- **Supplied information**
..............................

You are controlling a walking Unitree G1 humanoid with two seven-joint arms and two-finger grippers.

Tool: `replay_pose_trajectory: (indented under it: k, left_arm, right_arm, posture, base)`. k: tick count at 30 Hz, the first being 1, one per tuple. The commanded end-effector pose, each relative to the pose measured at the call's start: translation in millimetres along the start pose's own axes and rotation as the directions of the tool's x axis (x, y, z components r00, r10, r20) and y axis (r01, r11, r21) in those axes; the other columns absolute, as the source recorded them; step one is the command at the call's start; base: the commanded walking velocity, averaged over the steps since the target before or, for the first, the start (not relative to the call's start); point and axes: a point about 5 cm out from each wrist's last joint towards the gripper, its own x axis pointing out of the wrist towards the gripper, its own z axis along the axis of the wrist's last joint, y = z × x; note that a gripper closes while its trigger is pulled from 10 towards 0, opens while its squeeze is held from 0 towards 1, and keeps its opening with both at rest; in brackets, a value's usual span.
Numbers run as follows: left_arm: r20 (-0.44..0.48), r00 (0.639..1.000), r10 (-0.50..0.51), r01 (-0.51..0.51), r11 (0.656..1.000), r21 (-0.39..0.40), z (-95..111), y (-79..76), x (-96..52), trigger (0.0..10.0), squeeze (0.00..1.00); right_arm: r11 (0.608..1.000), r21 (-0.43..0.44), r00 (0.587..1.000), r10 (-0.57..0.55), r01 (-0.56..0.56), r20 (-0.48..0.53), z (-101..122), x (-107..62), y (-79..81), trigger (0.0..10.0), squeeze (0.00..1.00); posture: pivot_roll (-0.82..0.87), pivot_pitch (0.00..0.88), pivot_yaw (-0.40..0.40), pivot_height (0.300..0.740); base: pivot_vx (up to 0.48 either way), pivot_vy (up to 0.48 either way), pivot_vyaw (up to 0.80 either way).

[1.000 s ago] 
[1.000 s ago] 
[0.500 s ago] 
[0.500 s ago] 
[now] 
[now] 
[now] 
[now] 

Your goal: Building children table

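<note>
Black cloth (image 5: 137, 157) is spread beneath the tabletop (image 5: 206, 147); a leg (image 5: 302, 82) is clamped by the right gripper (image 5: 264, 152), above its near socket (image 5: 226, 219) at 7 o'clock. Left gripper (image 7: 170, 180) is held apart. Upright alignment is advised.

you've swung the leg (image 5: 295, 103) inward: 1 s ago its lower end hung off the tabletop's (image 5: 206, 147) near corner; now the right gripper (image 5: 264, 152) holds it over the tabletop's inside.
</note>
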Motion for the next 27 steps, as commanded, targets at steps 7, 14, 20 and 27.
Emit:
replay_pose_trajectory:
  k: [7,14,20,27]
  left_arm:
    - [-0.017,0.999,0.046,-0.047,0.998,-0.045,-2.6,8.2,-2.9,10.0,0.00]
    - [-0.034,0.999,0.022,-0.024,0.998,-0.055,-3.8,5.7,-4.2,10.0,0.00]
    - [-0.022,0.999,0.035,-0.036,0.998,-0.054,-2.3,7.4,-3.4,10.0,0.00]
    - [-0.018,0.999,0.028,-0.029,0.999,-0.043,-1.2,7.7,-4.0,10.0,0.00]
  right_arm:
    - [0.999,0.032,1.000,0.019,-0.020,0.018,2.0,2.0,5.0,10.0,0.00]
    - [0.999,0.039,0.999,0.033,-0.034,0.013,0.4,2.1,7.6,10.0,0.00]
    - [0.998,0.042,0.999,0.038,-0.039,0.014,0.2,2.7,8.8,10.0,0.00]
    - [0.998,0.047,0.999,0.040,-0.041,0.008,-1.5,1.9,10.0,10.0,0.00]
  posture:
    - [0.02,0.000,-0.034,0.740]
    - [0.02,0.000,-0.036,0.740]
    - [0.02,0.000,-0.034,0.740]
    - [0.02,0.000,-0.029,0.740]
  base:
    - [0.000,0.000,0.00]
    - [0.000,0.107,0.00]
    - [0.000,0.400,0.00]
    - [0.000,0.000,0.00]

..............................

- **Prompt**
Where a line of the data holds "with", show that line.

- **Worked solution**
You are controlling a walking Unitree G1 humanoid with two seven-joint arms and two-finger grippers.
Tool: `replay_pose_trajectory: (indented under it: k, left_arm, right_arm, posture, base)`. k: tick count at 30 Hz, the first being 1, one per tuple. The commanded end-effector pose, each relative to the pose measured at the call's start: translation in millimetres along the start pose's own axes and rotation as the directions of the tool's x axis (x, y, z components r00, r10, r20) and y axis (r01, r11, r21) in those axes; the other columns absolute, as the source recorded them; step one is the command at the call's start; base: the commanded walking velocity, averaged over the steps since the target before or, for the first, the start (not relative to the call's start); point and axes: a point about 5 cm out from each wrist's last joint towards the gripper, its own x axis pointing out of the wrist towards the gripper, its own z axis along the axis of the wrist's last joint, y = z × x; note that a gripper closes while its trigger is pulled from 10 towards 0, opens while its squeeze is held from 0 towards 1, and keeps its opening with both at rest; in brackets, a value's usual span.

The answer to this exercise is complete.